7 of 559 comments (clear)

  1. it's a design patent by brer_rabbit · · Score: 5, Informative

    Design patents aren't that big of a deal. If I designed a toaster, I'd get a design patent on *my* toaster so nobody else can call it their own. And no, I can't collect royalties or sue everyone that makes toast. It's different from a trademark, but IANAL so I'm not sure of the differences.

    Ever see those infomercials where they start off with "our new, innovative, *patented* design..." Well, odds are they've got a design patent.

    1. Re:it's a design patent by angle_slam · · Score: 5, Informative
      Here is an About.com article about design patents. Key quote:

      In general terms, a "utility patent" protects the way an article is used and works, while a "design patent" protects the way an article looks.
      The concept of a trash can isn't being protected, only a trash can that looks like the one in the design patent application.
  2. In All Fairness... by InfraredEyes · · Score: 5, Informative

    ...this is a Design Patent. This means that it offers protection to a very specific, usually decorative design. There are no text claims, just drawings. Design patents are often used for things like cellphone cases, as each manufacturer tries to lock up distinctive visual fefatures to differentiate otherwise similar items. They are also found in the food industry -- novelty shapes for pasta and breakfast cereal are often protected this way. So, realistically, this is not some huge, evil attempt to patent the very idea of a garbage can icon.

  3. It helps to understand what a "design" patent is by lspd · · Score: 5, Informative


    The USPTO defines "design patents" here.

    For ADHD slashdotters:
    A design consists of the visual ornamental characteristics embodied in, or applied to, an article of manufacture...
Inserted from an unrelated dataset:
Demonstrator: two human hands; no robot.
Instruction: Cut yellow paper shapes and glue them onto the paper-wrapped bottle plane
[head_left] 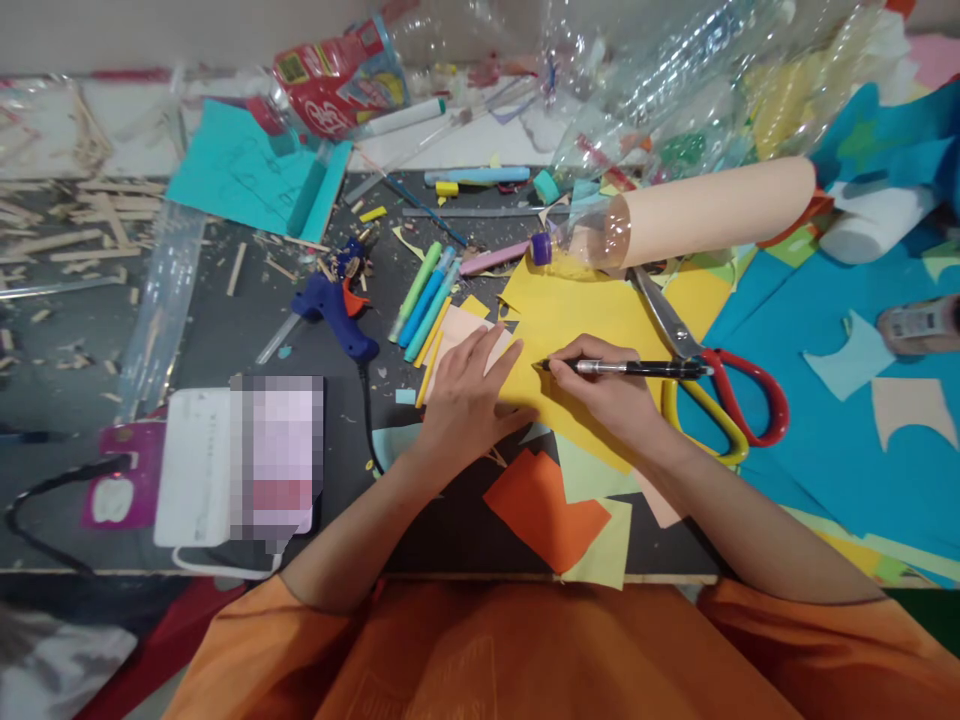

    In general terms, a "utility patent" protects the way an article is used and works (35 U.S.C. 101), while a "design patent" protects the way an article looks (35 U.S.C. 171)...

    Clearly a design that simulates a well-known or naturally occurring object or person is not original as required by the statute. Furthermore, subject matter that could be considered offensive to any race, religion, sex, ethnic group, or nationality is not proper subject matter for a design patent application (35 U.S.C. 171 and 37 CFR 1.3).


  4. It's only a design patent. by nuzoo · · Score: 5, Informative
    Don't worry. This is only a design patent, which is fundamentally different than a "utility" patent.

    According to the PTO web site:

    • In general terms, a "utility patent" protects the way an article is used and works, while a "design patent" protects the way an article looks...A design for an article of manufacture that is dictated primarily by the function of the article lacks ornamentality and is not proper statutory subject matter under 35 U.S.C. 171. Specifically, if at the time the design was created, there was no unique or distinctive shape or appearance to the article not dictated by the function that it performs, the design lacks ornamentality and is not proper subject matter. In addition, 35 U.S.C. 171 requires that a design to be patentable must be "original." Clearly a design that simulates a well-known or naturally occurring object or person is not original as required by the statute.

    So, it doesn't cover any functionality. In fact, if the design relates closely to functionaly, then that weakens the patent. In this case, I'd say the design of the garbage can icon pretty precisely relates to the functionalty of throwing away files.

    With this in mind, it seems that it's probably a pretty toothless patent. Don't lose any sleep over it.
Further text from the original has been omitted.